# [Your goal]
Starting at the line below holding "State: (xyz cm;" and stopping at the line holding "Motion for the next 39", print every line exactly, both ends included, and leave the rest out.

# [Supplied entries]
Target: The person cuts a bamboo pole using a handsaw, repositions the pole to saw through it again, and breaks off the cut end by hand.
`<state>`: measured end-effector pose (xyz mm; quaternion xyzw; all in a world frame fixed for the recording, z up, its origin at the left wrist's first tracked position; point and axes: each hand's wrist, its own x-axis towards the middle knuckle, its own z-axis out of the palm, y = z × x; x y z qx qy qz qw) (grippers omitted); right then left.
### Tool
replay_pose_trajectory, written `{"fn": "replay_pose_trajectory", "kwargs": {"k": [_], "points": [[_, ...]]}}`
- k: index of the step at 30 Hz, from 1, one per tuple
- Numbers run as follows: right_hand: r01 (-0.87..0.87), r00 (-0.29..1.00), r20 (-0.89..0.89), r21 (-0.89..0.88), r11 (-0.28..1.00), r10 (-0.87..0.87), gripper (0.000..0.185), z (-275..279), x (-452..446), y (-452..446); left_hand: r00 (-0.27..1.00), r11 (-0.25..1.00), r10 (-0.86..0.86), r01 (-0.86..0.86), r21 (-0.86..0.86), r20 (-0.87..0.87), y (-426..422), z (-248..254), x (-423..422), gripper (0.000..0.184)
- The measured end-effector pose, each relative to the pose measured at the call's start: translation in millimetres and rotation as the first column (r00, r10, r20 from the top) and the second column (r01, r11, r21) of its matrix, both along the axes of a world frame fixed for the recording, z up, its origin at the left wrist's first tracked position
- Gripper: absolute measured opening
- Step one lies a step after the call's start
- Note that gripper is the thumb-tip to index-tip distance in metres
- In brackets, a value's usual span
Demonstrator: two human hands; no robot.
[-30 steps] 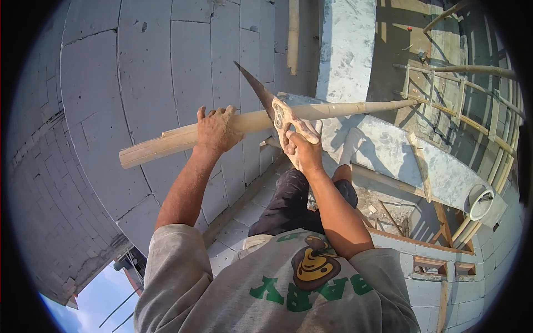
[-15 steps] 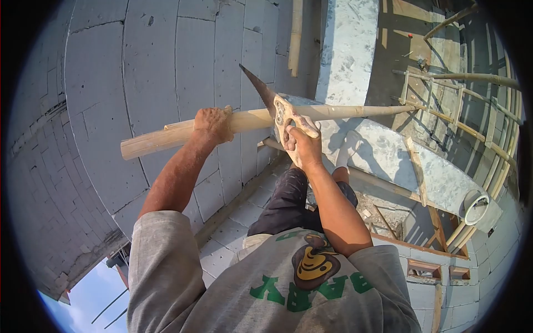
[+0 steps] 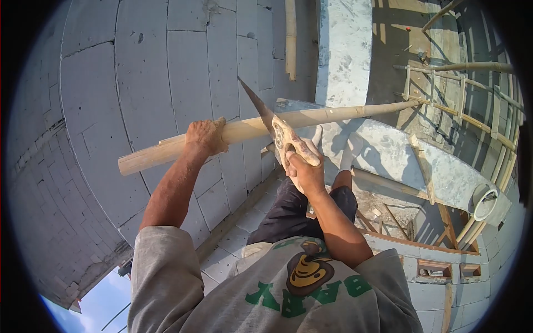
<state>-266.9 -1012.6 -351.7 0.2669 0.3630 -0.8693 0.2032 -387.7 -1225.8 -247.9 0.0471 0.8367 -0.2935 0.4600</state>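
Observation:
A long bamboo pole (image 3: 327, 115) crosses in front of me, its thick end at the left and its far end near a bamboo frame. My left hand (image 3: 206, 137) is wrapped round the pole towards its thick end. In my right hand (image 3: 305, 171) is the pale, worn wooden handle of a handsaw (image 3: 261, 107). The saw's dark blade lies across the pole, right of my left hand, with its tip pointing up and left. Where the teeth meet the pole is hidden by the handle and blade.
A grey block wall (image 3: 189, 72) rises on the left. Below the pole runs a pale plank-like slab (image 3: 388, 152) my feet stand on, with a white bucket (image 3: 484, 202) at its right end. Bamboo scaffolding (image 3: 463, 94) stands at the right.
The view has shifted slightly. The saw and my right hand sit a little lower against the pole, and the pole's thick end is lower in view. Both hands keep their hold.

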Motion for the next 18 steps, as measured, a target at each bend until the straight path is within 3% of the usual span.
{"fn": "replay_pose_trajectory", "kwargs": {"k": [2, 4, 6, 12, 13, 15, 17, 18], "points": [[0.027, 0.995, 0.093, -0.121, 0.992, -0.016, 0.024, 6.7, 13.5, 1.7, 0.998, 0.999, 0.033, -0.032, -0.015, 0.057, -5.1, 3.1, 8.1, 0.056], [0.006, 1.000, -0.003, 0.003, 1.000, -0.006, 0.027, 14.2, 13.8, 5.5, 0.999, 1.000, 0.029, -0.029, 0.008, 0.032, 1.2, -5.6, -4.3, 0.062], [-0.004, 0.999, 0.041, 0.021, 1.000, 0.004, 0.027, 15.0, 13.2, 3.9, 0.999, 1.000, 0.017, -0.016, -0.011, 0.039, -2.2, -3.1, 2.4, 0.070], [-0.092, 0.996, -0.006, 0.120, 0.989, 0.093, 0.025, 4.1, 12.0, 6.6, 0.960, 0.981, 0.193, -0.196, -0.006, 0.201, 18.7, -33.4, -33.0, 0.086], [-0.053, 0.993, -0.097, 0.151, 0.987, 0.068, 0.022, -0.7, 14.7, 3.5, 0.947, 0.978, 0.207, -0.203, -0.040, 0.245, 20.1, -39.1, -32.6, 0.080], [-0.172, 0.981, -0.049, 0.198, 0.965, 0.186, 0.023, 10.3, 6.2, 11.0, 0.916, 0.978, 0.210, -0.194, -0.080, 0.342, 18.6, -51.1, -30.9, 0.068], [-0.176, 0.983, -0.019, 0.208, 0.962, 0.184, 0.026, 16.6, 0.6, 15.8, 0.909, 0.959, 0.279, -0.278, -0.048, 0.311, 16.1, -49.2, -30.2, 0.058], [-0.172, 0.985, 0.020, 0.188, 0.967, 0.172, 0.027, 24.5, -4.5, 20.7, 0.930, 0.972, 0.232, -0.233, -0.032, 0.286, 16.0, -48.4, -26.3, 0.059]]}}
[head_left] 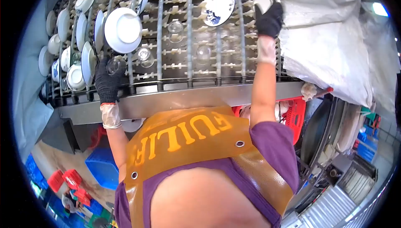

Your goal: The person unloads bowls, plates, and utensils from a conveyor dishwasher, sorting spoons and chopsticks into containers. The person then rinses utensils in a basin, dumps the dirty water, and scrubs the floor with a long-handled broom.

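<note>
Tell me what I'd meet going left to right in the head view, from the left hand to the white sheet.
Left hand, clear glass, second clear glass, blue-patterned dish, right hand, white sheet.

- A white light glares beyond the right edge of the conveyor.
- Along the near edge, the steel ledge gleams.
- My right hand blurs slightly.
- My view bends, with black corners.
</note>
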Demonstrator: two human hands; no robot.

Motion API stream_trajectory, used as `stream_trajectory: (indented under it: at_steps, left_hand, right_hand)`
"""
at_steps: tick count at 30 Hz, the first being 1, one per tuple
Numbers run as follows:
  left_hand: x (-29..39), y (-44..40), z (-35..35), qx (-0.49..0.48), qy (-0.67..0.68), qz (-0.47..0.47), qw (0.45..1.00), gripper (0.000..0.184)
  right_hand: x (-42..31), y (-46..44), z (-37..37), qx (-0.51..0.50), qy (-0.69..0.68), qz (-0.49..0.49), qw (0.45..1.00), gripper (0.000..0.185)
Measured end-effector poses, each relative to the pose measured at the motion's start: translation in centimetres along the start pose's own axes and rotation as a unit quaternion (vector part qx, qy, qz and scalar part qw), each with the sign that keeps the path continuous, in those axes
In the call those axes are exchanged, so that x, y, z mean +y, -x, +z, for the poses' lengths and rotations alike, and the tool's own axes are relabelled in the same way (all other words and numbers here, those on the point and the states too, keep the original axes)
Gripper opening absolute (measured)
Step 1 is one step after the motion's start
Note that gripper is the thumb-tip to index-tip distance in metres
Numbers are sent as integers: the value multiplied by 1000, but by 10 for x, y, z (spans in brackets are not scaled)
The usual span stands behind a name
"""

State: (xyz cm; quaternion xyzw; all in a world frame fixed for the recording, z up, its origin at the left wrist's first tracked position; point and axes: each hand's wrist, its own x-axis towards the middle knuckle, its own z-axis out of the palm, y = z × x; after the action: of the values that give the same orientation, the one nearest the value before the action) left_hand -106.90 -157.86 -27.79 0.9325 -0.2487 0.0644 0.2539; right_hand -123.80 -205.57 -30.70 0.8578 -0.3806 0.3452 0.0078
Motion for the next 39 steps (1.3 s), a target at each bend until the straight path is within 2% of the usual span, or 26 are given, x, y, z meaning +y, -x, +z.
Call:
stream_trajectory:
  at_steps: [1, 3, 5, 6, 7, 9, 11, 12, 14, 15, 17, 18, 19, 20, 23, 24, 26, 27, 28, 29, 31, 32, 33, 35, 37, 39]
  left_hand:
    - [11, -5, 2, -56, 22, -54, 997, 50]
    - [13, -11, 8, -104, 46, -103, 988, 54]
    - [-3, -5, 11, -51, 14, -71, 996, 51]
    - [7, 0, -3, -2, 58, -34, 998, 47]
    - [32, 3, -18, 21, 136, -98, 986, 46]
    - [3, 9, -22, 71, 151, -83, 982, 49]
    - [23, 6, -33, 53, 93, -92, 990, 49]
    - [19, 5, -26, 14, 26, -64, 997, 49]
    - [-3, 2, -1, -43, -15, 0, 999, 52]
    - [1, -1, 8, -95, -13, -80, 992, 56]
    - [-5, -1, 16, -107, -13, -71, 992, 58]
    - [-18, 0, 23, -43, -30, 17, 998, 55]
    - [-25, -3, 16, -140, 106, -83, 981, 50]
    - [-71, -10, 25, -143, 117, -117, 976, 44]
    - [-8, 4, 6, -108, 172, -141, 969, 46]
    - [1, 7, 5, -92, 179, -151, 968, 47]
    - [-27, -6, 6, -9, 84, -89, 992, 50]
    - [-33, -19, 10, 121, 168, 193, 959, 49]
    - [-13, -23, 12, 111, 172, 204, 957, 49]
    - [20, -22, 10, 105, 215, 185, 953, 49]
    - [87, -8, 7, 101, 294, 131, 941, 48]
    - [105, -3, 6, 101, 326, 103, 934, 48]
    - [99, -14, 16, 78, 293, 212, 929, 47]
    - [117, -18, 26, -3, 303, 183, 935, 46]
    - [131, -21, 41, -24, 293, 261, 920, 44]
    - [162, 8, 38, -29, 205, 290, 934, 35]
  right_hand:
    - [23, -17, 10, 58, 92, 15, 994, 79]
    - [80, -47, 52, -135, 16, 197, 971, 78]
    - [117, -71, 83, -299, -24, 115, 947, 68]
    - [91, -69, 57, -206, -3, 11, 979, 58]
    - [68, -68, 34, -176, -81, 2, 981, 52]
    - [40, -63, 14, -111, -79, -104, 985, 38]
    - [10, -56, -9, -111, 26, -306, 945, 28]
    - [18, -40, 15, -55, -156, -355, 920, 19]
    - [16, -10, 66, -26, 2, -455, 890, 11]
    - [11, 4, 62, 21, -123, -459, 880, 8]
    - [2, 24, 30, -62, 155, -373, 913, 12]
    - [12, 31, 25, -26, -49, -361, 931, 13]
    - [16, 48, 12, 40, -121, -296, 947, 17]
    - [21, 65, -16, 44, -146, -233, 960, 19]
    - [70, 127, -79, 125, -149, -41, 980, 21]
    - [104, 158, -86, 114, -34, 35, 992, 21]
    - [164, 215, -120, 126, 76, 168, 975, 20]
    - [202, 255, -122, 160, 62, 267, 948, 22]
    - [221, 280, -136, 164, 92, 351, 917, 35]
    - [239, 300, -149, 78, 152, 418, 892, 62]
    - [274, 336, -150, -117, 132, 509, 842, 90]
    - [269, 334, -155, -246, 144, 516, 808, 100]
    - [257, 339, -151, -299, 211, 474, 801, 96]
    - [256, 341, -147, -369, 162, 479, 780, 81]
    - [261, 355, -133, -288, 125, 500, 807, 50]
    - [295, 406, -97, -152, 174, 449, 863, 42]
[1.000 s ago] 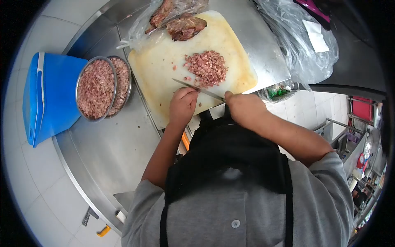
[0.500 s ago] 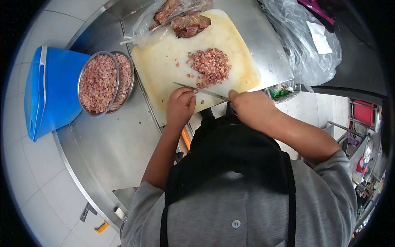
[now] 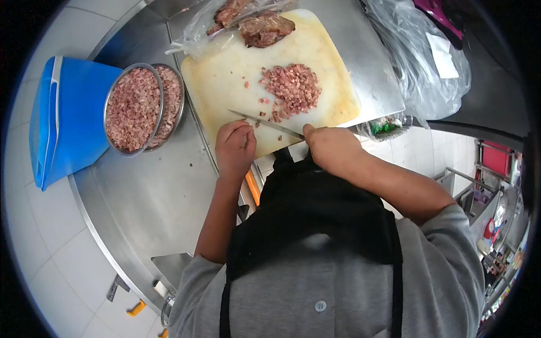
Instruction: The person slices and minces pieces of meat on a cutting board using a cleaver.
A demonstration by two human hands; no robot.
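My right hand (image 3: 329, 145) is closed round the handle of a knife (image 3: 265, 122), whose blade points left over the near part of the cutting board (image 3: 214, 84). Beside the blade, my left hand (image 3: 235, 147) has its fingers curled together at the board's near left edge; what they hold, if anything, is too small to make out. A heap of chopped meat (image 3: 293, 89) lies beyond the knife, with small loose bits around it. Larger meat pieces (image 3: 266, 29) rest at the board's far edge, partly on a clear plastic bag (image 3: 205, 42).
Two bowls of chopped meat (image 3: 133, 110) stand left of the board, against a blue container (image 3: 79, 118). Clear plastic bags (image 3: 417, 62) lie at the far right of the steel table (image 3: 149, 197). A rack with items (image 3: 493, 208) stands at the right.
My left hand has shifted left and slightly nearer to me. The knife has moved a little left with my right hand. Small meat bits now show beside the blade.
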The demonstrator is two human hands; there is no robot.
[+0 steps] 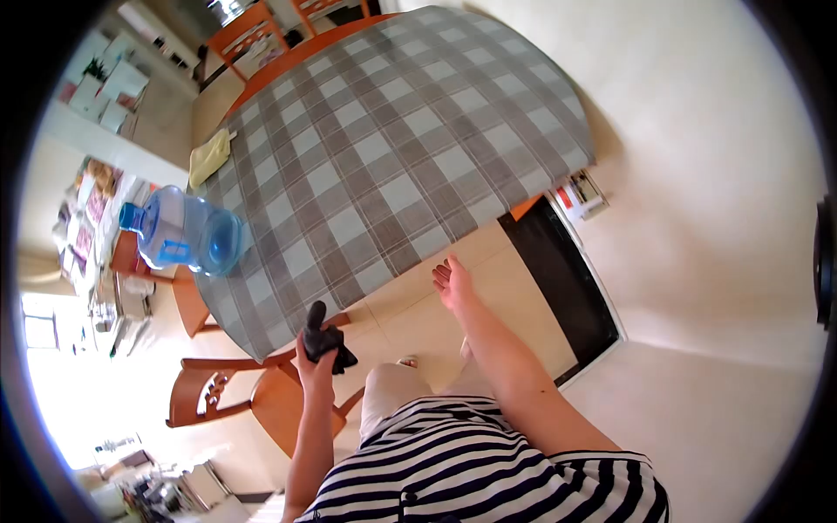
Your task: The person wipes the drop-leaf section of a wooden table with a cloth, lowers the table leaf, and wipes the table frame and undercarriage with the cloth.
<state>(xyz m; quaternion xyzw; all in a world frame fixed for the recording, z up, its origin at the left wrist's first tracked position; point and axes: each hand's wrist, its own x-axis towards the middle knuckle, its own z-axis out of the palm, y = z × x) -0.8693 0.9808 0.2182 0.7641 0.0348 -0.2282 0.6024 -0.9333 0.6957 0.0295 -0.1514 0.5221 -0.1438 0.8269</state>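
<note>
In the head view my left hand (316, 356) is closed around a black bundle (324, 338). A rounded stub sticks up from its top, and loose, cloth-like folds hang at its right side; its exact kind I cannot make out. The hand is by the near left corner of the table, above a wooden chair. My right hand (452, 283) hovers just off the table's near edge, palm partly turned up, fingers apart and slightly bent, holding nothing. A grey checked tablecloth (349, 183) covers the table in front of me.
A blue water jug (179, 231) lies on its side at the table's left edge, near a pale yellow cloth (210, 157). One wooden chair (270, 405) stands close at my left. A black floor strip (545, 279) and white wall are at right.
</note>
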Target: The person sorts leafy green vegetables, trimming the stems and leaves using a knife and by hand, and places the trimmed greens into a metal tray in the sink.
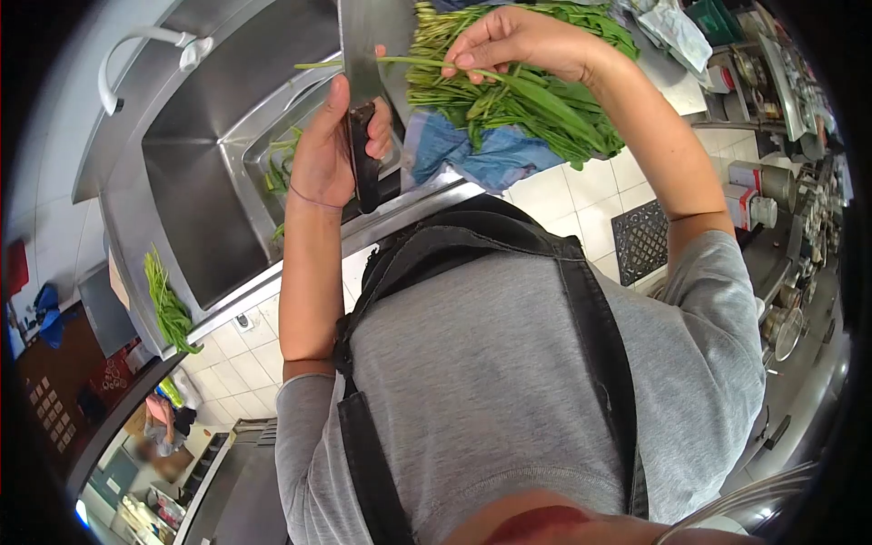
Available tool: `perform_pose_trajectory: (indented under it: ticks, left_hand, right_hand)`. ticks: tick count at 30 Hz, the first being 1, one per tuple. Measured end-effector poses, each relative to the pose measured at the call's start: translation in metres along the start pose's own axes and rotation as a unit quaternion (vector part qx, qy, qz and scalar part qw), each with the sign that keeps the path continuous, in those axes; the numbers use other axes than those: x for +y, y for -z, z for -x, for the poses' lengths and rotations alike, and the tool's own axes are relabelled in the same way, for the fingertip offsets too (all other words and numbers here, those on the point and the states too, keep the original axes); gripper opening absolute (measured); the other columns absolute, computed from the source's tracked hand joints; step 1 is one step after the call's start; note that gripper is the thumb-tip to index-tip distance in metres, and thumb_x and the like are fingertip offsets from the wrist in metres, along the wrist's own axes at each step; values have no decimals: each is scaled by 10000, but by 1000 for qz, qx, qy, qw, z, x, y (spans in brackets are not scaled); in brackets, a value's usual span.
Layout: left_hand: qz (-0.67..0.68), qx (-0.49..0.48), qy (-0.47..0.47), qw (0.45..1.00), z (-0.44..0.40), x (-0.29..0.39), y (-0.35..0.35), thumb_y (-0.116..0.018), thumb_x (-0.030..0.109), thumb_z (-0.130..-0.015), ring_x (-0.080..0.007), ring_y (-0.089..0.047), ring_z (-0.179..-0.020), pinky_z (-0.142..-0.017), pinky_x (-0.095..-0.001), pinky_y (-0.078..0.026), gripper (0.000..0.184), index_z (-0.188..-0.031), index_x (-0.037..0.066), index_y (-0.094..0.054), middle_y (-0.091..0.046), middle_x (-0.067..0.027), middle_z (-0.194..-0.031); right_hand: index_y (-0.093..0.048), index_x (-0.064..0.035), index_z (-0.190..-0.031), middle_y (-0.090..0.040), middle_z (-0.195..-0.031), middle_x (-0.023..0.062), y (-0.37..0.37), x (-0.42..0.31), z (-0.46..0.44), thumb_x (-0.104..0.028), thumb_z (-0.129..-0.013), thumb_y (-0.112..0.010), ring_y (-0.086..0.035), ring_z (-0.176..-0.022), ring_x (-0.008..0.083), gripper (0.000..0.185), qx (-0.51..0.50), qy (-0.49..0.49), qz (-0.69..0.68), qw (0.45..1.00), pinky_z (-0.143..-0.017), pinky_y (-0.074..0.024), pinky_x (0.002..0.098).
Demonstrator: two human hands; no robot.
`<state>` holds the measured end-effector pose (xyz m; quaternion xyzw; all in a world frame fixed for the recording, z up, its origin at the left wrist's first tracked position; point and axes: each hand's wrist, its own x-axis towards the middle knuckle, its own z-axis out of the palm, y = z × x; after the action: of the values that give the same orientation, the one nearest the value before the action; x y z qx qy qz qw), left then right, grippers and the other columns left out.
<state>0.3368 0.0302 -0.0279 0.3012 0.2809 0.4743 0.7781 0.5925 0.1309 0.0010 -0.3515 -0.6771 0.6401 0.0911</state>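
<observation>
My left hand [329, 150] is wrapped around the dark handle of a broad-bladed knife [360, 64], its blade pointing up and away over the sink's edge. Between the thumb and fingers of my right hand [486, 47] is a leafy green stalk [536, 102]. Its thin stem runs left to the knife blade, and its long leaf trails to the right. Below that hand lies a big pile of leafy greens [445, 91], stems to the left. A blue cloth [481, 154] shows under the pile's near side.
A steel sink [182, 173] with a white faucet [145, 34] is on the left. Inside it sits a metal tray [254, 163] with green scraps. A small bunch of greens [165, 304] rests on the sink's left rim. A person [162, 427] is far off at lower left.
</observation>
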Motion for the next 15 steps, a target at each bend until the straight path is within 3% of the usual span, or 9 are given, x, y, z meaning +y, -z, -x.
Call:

# [Solution to this task]
State: (xyz cm; quaternion xyzw; all in a world frame fixed for the recording, z up, its origin at the left wrist's first tracked position; point and axes: each hand's wrist, its own x-axis towards the middle knuckle, its own z-axis out of the palm, y = z × x; after the action: of the values that give the same orientation, the one nearest the value before the action) left_hand -106.90 -157.86 -27.79 0.9325 -0.2487 0.0644 0.2539; right_hand -123.80 -205.57 -30.70 0.8578 -0.3806 0.3452 0.0078
Motion for the next 39 steps (1.3 s), a target at each bend until the straight path is within 2% of the usual span, or 26 are given, x, y, z meaning +y, -x, +z.

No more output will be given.